I am inviting @laggui @ashdtu @nathanielsimard @louisfd @Luni-4, and others for your inputs.

laggui commented 9 months ago

Funny you mention that, I was just working on adding automatic loading of pre-trained weights to the ResNet models 😄 So great timing!

Since I haven't pushed any of my changes yet (PR should come soon), I'll summarize the way I am currently approaching this.

By default, the models support no_std and I've added a pretrained feature flag that requires std and adds optional dependencies such as burn-import crate to use the PyTorchFileRecorder and burn/network (new since this PR) to use the download_file_as_bytes function with a download progress bar.

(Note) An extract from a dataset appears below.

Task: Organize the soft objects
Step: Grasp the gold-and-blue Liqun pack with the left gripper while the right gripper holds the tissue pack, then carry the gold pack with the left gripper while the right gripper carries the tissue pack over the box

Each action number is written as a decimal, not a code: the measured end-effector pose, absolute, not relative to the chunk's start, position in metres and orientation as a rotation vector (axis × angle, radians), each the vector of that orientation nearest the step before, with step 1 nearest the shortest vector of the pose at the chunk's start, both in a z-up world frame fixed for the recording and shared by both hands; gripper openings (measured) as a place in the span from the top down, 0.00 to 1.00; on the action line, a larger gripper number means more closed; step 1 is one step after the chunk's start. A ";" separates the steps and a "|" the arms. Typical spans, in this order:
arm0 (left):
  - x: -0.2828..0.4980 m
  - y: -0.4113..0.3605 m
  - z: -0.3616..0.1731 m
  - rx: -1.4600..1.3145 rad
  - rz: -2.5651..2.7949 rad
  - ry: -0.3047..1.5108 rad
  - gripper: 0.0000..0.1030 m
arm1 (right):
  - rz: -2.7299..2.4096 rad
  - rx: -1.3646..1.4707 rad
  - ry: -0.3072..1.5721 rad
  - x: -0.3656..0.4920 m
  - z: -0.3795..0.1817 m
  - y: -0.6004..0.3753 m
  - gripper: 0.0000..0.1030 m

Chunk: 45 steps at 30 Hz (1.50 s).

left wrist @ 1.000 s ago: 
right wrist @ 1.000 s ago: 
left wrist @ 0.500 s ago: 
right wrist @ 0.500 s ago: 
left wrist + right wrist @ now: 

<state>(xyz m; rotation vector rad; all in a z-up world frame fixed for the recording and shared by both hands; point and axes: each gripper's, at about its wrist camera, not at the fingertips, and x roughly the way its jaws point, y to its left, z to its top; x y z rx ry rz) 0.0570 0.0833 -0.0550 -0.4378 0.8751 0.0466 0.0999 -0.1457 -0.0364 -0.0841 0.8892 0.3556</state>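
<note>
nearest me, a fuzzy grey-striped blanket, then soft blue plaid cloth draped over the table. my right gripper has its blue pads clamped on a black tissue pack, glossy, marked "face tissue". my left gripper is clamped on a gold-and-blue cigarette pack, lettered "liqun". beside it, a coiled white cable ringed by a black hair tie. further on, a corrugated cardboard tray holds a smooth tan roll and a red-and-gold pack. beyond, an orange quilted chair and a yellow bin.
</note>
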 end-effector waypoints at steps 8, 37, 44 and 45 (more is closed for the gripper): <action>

Regarding your specific points:

  1. For storing the downloaded weights, right now I followed the default pattern I observed in burn: put them in the ~/.cache directory under the model name (e.g., ~/.cache/resnet-burn).
  2. For loading the weights I currently added resnet*_pretrained methods that do exactly as you described: download the .pth checkpoint and use the PyTorchFileRecorder to load them.
  3. Haven't done anything in that regard yet, but we briefly talked about something like that with @nathanielsimard
nathanielsimard commented 9 months ago

Something that I would also like to see is exporting models without a specified backend. So users can chose the backend.